A random far-fetched thought: some portion of every Venmo/PayPal/etc transfer to contribute to a good wallet, or some funds matching depending on the agreement.

I think also setting up similar agreements with corporate businesses that sometimes do donation matching can also pay off.

Best of luck with this venture Patrick and Benjamin, hope to read some exciting updates in the near future.

Thanks Karam for the support! 

For sure, eventually corporate partnerships would be super cool to consider.
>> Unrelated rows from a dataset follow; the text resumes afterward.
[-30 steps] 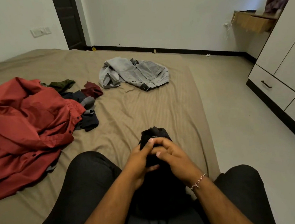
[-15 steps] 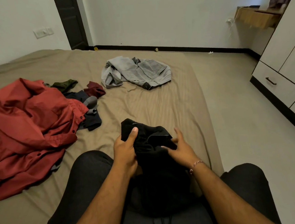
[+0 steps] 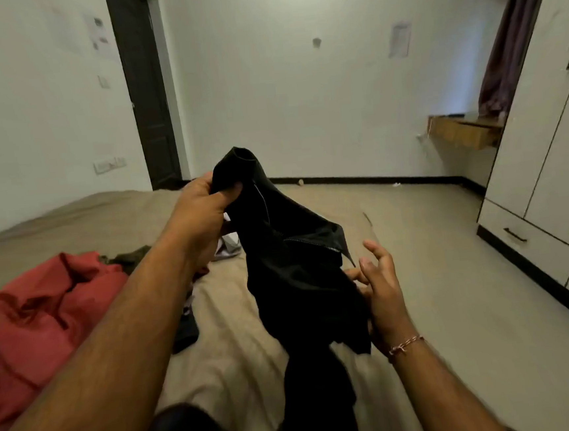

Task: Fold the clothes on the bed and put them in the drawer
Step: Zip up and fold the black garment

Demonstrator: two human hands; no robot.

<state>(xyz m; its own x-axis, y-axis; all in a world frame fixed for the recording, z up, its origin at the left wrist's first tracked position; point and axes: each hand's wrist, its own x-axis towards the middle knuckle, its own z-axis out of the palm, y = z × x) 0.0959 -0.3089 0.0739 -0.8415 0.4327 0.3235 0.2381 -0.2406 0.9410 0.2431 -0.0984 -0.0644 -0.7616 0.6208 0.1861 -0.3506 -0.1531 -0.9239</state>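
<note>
Plain white-walled bedroom, tan-sheeted bed (image 3: 80,219), wardrobe with a drawer (image 3: 533,245) off right. Left hand (image 3: 204,219) pinches the black zippered garment (image 3: 298,276) up high by one end; right hand (image 3: 379,289) is loose-fingered against its lower edge, gripping nothing. With only one pinch holding it, I'd guess it'll twist or slip into the lap. Red shirt (image 3: 37,319) waits unfolded.

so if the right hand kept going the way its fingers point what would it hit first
Probably the black zippered garment: the right hand is open, fingers aimed up and left at the cloth hanging from the left hand. Depth is unclear, and some fingertips may already touch it.
</note>
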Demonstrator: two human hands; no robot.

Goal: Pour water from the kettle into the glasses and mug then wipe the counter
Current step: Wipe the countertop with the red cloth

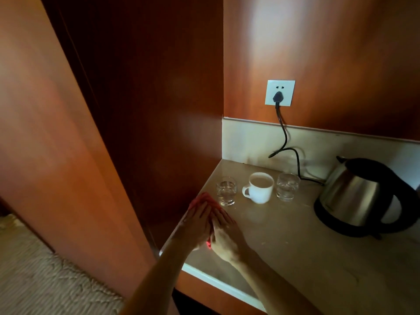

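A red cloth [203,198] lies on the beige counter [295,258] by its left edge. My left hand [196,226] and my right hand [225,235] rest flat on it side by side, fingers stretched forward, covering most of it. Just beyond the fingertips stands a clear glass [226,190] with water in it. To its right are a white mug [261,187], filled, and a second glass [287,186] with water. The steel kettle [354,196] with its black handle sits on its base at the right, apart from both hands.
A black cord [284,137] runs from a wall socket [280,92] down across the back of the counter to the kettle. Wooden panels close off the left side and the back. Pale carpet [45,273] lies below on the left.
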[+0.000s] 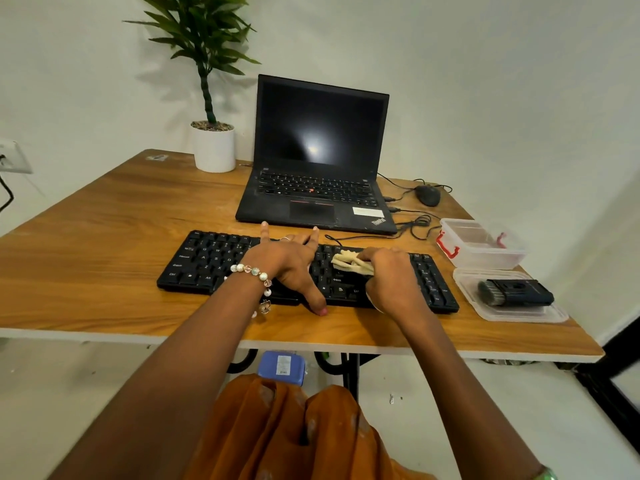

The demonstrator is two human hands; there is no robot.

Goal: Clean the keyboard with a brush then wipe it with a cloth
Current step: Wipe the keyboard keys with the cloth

The use of the API as Benjamin lays it out above could go into that direction! 

Hey Patrick, congrats on the post and the launch!

Just wanted to add, at the beginning of the post, you could get a more concrete UX feedback if you just ask the forum readers to go directly to your landing page with a very small amount of explanation, write down their feedback. Then ask the user to read the rest of the forum post once they're done posting their feedback. I think it's worth trying next time you make another post!

Thanks SK!

Amazing idea! That might help us improve the UX design! 

I love this concept and I really hope it gets the momentum required to really take off!

One minor bug report: I was trying to sign up to GoodWallet in Firefox via my Google account, which caused the website to already fill out [first_name][second_name] as my suggested GoodWallet-pagename. However, this string contained more than 20 characters, which made it impossible to create this wallet. Trying to delete this string to manually choose a smaller pagename did not work, which got me stuck in this step of signing up. Retrying the same process in Chrome worked just fine. (Let me know if you need more details to recreate the bug/if there is a dedicated way to report these sorts of issues properly.)

As already suggested by many other users, I also believe that increasing the tax efficiency is crucial. I am no expert what the best way of achieving this would be. However, I feel like my own likelihood of using this tool would drastically increase with its (perceived) monetary efficiency.